Nel 2011 la Peugeot commercializzerà la tanto attesa 3008 HYbrid4 che introduce l’ibrido a gasolio, mentre in Corea è già disponibile la Kia Forte LPI Hybrid, prima auto elettrica-GPL.
Non si deve però dimenticare che le previsioni dei più importanti analisti del settore automotive sottolineino come il mercato, ancora per lungo tempo, sarà dominato dalle trazioni convenzionali e, a questo proposito, va ricordato che entro la fine del 2011 saranno introdotti numerosi modelli Stop&Start e saranno resi disponibili a costi competitivi sistemi per la riduzione dei consumi e la conseguente contrazione delle emissioni in situazioni di utilizzo reale.
In questo contesto il metano può giocare un ruolo importante, insieme agli altri combustibili alternativi, anche perché può essere ricavato da fonti rinnovabili (bio-metano), fonti viste con grande favore nel dibattito europeo, grazie al contributo potenziale che possono dare nel miglioramento della sostenibilità dei trasporti.
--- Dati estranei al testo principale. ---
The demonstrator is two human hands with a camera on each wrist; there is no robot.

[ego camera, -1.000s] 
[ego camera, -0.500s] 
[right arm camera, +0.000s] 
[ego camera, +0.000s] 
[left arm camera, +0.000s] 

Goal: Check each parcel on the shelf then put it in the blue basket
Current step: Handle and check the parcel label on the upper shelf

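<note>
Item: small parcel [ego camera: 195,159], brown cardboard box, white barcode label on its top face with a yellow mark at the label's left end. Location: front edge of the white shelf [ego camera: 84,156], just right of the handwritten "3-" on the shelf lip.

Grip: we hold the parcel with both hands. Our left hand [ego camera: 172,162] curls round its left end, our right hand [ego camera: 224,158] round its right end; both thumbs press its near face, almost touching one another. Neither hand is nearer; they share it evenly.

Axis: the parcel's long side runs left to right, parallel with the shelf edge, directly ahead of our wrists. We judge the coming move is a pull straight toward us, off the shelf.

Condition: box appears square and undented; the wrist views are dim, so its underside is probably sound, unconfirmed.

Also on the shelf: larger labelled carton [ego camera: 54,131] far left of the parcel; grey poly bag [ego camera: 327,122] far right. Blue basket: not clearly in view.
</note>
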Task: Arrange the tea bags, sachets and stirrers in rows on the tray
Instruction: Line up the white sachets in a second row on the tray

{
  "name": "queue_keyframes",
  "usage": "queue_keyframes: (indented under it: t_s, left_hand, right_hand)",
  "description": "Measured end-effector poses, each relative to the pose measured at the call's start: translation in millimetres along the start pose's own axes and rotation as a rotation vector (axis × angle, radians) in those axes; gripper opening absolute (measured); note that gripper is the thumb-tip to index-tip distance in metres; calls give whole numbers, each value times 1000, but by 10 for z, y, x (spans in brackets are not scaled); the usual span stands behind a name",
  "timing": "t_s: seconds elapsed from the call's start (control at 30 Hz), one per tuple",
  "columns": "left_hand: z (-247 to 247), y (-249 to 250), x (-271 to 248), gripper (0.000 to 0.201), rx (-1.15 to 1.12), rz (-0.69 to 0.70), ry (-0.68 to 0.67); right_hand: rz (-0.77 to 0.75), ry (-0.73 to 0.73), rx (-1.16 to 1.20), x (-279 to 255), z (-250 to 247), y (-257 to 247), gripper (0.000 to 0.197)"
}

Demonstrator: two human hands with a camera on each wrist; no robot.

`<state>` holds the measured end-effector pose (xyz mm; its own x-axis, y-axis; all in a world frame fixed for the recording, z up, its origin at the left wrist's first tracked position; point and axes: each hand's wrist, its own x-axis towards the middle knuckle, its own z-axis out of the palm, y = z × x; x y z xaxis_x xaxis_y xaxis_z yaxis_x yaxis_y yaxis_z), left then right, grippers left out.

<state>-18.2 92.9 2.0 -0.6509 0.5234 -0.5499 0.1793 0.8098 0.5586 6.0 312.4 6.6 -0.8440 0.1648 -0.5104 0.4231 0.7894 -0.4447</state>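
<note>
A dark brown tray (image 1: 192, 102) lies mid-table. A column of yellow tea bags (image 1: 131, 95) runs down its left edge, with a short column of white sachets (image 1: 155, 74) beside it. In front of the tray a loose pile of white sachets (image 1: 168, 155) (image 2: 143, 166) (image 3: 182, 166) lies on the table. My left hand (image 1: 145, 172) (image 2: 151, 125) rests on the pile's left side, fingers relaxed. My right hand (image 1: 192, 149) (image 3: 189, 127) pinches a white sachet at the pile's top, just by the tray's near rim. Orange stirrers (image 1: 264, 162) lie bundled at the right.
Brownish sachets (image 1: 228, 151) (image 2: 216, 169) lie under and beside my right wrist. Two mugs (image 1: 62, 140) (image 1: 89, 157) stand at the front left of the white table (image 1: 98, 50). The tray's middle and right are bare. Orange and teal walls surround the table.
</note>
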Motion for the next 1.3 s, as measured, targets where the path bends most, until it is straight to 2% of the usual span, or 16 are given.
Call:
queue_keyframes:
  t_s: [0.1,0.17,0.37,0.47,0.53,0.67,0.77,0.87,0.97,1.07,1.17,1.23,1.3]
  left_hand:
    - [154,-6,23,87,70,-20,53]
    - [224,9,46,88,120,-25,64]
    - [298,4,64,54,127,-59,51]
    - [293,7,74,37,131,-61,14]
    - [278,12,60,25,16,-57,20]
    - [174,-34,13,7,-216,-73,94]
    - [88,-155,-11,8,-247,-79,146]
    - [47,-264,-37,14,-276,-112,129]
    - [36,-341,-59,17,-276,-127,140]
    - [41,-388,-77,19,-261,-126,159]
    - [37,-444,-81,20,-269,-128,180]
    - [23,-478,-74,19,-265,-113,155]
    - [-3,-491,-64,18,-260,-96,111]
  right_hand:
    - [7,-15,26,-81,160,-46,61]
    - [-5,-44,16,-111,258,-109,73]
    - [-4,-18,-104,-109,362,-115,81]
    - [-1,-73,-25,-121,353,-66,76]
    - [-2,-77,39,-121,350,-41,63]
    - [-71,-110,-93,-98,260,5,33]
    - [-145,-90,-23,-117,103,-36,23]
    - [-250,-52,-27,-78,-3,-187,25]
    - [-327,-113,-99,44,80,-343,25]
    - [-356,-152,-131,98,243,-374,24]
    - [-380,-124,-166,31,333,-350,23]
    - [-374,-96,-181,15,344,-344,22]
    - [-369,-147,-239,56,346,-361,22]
Una proiezione della Pike Research ipotizza che nel 2015 circoleranno al mondo 17 milioni di vetture a metano contro i 10 milioni del giugno 2009; questi dati, pur se ipotetici, sono comunque significativi e sono avvalorati dall’accelerazione della specifica attività estrattiva anche attraverso nuovi impianti realizzati worldwide, dalla Louisiana alla Lombardia.
È ovvio che tutto questo deve inserirsi in un quadro di collaborazione tra le industrie e le istituzioni in modo che si continui a sviluppare una filiera essenzialmente italiana che già oggi dà lavoro ad un numero rilevante di persone. In altre parole, sia in termini di competitività che per quanto attiene la conquista di quote di mercato, il coraggio di investire in capitale umano e in ricerca alla lunga paga.